Calling Backward in a Custom Backward

kemal_oksuz · February 18, 2019, 6:33pm

Hello,
I am writing a custom loss function including the backward pass by myself. Here is a basic sketch of my issue with explanation.

from torch.autograd import Variable, Function
class Loss2(torch.nn.Module):
def init(self):
def forward(self,Input1,Input2):
class Loss1(Function):
def init(self):
def forward(ctx,Input1,Input2):
def backward(ctx,gradOutput):
%The problem occurs below:
a=Variable(a,requires_grad=True)
b=Variable(b,requires_grad=False)
criterion=Loss2()
LossVal2=criterion(a,b)
LossVal2.backward()
print(a.grad) %This is always None

I want to call another loss function(i.e Loss2) in the backward of Loss1, which is also a custom torch.nn.Module but all the functions have autograd. So, I only implemented forward pass for Loss2. However, I can not get the gradients of Loss2 with respect to its inputs. But I always have None as the gradient wrt a parameter.

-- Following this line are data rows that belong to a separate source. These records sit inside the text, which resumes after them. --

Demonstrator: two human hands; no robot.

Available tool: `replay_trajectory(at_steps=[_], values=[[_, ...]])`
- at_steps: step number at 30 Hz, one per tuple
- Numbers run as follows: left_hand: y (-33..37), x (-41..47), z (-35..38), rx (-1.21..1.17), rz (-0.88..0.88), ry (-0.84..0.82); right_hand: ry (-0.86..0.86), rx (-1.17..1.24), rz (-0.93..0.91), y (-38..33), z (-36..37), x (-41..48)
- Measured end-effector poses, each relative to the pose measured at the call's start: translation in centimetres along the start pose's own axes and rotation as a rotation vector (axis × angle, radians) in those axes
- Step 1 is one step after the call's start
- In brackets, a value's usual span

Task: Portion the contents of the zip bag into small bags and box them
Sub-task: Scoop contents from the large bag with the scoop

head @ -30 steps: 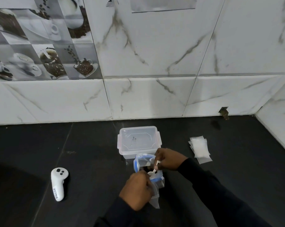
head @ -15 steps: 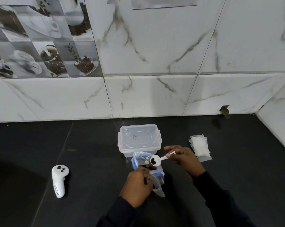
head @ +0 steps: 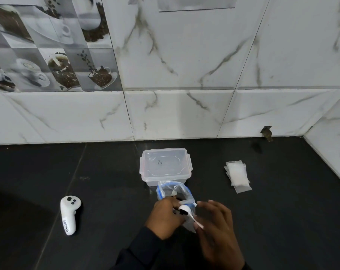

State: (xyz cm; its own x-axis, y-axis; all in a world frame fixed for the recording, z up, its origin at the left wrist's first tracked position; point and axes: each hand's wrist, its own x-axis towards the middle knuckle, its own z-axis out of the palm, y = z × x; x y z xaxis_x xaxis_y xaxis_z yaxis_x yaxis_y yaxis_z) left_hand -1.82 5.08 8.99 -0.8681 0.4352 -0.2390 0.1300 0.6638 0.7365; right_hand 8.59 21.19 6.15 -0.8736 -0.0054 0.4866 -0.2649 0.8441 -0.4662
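Note:
A clear zip bag [head: 175, 190] with a blue seal stands open on the black counter, just in front of a lidded clear plastic box [head: 165, 165]. My left hand [head: 165, 217] grips a small clear bag [head: 189, 224] beside the zip bag's lower part. My right hand [head: 216, 227] pinches the handle of a small white spoon [head: 185, 209]; its bowl holds dark grains and sits over the small bag's mouth. A stack of empty small bags [head: 237, 175] lies to the right of the box.
A white handheld controller [head: 68, 214] lies on the counter at the left. Marble wall tiles [head: 184, 114] close off the back, and a side wall [head: 329, 162] closes off the right. The dark counter [head: 106, 182] stretches left and right of the box.
My right hand lifted the loaded spoon out of the zip bag and brought it down and toward me, over the small bag in my left hand.

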Motion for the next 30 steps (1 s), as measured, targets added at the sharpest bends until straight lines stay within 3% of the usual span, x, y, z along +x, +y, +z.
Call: replay_trajectory(at_steps=[3, 8, 10, 13, 16, 21, 25, 30], values=[[-0.1, 0.1, 0.2, -0.037, -0.031, -0.008, 0.065, -0.165, -0.135, -0.2, 0.5, -1.3], [-0.2, -0.1, 0.2, -0.06, -0.038, -0.015, 0.111, -0.203, -0.122, -0.3, 0.8, -1.7], [-0.2, -0.3, 0.2, -0.055, -0.028, -0.011, 0.162, -0.076, -0.027, -0.5, 0.4, -1.1], [-0.3, -0.5, 0.1, -0.054, -0.02, -0.002, 0.227, 0.23, 0.313, -1.3, -1.1, 2.0], [-0.6, -0.6, 0.6, -0.02, 0.015, 0.012, 0.032, 0.33, 0.527, 0.9, -0.3, 5.5], [-0.6, -1.0, 2.2, 0.011, 0.037, 0.046, -0.448, 0.145, 0.718, 2.4, 3.7, 9.9], [-0.9, -1.3, 2.7, 0.051, 0.039, 0.055, -0.633, 0.023, 0.815, 1.8, 4.5, 11.4], [-0.7, -1.6, 2.7, 0.055, 0.029, 0.011, -0.782, -0.024, 0.763, 2.1, 4.2, 11.7]])
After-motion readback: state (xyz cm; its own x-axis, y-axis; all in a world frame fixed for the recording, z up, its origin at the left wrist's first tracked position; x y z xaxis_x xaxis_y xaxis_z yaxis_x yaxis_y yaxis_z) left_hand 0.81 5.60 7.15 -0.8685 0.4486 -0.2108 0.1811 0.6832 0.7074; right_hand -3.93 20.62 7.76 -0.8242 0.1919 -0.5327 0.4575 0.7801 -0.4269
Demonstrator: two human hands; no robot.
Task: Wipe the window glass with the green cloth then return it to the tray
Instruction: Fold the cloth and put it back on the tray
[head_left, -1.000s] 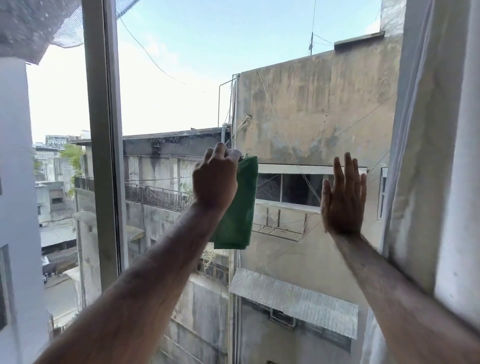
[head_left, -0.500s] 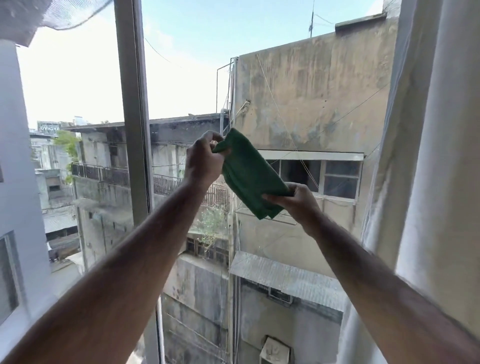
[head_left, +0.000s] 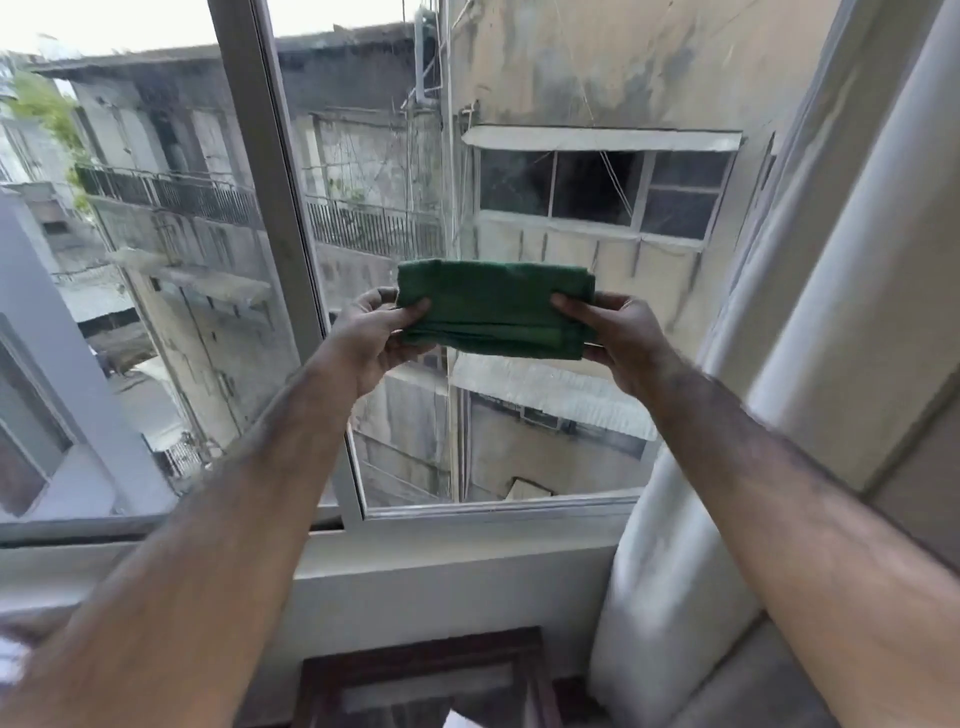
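Both hands sit in open air short of the window glass (head_left: 545, 441), with the folded green cloth (head_left: 493, 312) spanning the gap between the left hand (head_left: 376, 332) and the right hand (head_left: 618, 335), so nothing passes between them. Forward travel is blocked by the glass; leftward by the vertical frame mullion (head_left: 280, 208) just beside the left hand; rightward by the white curtain (head_left: 810, 312) hanging near the right forearm. Below the forearms there is free room down to the sill (head_left: 441, 561) and a dark wooden piece of furniture (head_left: 415, 670) at the bottom edge.
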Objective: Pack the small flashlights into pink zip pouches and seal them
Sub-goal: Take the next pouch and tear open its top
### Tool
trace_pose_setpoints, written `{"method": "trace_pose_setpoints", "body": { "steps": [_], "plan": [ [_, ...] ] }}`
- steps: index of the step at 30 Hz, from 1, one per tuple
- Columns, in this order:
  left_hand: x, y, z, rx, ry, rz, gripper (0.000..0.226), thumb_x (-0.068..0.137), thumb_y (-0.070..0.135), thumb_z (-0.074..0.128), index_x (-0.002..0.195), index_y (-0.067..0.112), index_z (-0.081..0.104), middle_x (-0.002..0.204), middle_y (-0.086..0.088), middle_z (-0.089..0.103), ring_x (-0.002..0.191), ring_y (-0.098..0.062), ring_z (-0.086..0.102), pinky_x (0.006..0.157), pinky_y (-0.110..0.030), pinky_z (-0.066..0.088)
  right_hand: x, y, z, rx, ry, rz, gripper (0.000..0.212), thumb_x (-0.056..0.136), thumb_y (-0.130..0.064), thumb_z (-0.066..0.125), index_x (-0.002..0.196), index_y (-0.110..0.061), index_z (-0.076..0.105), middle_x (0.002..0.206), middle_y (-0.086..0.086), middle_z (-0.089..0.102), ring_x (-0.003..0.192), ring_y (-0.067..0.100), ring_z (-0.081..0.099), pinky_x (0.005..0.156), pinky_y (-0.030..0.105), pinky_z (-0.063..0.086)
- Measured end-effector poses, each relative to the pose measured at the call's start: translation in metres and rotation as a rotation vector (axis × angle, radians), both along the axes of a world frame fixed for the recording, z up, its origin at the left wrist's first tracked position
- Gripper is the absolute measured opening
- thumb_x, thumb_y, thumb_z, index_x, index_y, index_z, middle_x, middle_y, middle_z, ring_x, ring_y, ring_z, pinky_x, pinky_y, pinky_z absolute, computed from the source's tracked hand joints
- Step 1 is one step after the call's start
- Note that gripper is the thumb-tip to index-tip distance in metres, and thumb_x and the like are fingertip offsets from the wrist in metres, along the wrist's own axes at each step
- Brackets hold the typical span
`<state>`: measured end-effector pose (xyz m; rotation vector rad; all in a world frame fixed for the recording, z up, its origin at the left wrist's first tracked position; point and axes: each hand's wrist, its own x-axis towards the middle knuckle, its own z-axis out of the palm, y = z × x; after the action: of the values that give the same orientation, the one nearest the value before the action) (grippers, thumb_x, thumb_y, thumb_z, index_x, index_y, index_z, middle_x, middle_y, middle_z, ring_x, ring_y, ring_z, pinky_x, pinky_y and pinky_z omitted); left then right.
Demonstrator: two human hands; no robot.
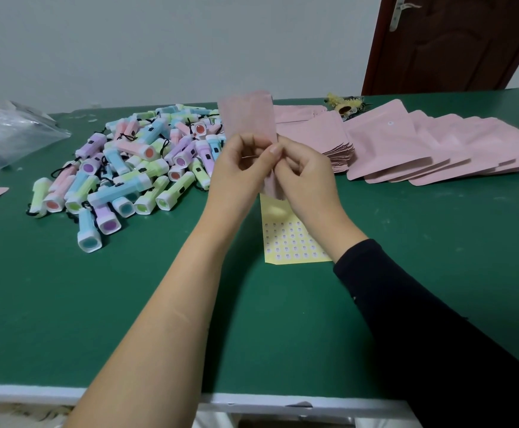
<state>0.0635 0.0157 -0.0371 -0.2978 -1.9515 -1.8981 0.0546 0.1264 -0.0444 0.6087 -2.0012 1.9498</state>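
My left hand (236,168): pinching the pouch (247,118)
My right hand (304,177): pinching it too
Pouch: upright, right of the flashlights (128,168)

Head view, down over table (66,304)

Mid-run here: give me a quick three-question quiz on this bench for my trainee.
1. True or false: the left hand and right hand both pinch one pink pouch.
2. The flashlight pile lies on which side of the hands? A left, B right, C directly beneath them.
3. Short answer: what yellow item lies on the table below the hands?
Key: 1 true; 2 A; 3 sticker sheet.
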Motion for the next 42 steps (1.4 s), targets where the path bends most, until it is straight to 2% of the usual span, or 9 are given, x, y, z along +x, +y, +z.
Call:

By the way I previously used Loss2 as an independent loss function. So, it worked by itself previously. Maybe I am missing a fundemental issue for implementation in pytorch. Waiting for help.

albanD · February 19, 2019, 11:16am

Hi,

Please check this section of the doc explaining how to create custom functions. In particular new style functions use static method and no inits.

If you still have problems, please post your full code so that we can look into it !

kemal_oksuz · February 19, 2019, 7:30pm

Hi,

I modified my code as you depicted. But still have the error.

The code is very long. But I think it may be sufficient with the following part. This is the code segment. When I run it as shown, it works without problem. I can see box_a.grad.

a=Variable(torch.tensor([[ 0.8576, 0.1218, 0.9537, 0.4391],
[ 0.2763, 0.0282, 0.5718, 0.9983]]).cuda(),requires_grad = True)
b=Variable(torch.tensor([[ 0.8560, 0.0853, 0.9980, 0.4480],
[ 0.0880, 0.1360, 0.6380, 0.9973]]).cuda(),requires_grad = False)
max_xy = torch.min(box_a[:, 2:].unsqueeze(0), box_b[:, 2:].unsqueeze(0))
min_xy = torch.max(box_a[:, :2].unsqueeze(0), box_b[:, :2].unsqueeze(0))
interside = torch.clamp((max_xy - min_xy), min=0)
i = interside[:, :, 0] * interside[:, :, 1]
area_a = ((box_a[:, 2]-box_a[:, 0]) * (box_a[:, 3]-box_a[:, 1])).unsqueeze(0)
area_b = ((box_b[:, 2]-box_b[:, 0]) * (box_b[:, 3]-box_b[:, 1])).unsqueeze(0)
u = area_a + area_b - i
IoU=i / u
l=IoU.mean()
l.backward()
print(“grad”,box_a.grad)

I have the following gradients:

grad tensor([[-3.0804, -0.9329, 3.0804, 0.9329],
[-0.7972, 0.1469, 0.7972, -0.1469]], device=‘cuda:0’)

On the other hand when I write this code segment in a backward pass of another loss function then it fails. See the code below please:

class LossFunction(Function):
@staticmethod
def forward(ctx,arg1,arg2):
#Some Code Here without problem
return loss
@staticmethod
def backward(ctx,gradOutput):
#Some Code Here without problem
#Same Code block below
a=Variable(torch.tensor([[ 0.8576, 0.1218, 0.9537, 0.4391],
[ 0.2763, 0.0282, 0.5718, 0.9983]]).cuda(),requires_grad = True)
b=Variable(torch.tensor([[ 0.8560, 0.0853, 0.9980, 0.4480],
[ 0.0880, 0.1360, 0.6380, 0.9973]]).cuda(),requires_grad = False)
max_xy = torch.min(box_a[:, 2:].unsqueeze(0), box_b[:, 2:].unsqueeze(0))
min_xy = torch.max(box_a[:, :2].unsqueeze(0), box_b[:, :2].unsqueeze(0))
interside = torch.clamp((max_xy - min_xy), min=0)
i = interside[:, :, 0] * interside[:, :, 1]
area_a = ((box_a[:, 2]-box_a[:, 0]) * (box_a[:, 3]-box_a[:, 1])).unsqueeze(0)
area_b = ((box_b[:, 2]-box_b[:, 0]) * (box_b[:, 3]-box_b[:, 1])).unsqueeze(0)
u = area_a + area_b - i
IoU=i / u
l=IoU.mean()
l.backward()
print(“grad”,box_a.grad)

Initially, I get the following error:
RuntimeError: element 0 of tensors does not require grad and does not have a grad_fn

So, I thought that that setting requires_grad flags of the intermediate variables such as i,u etc. will solve, but not. Now I do not have error but the derivative is none.
So, I hope i is more clear now.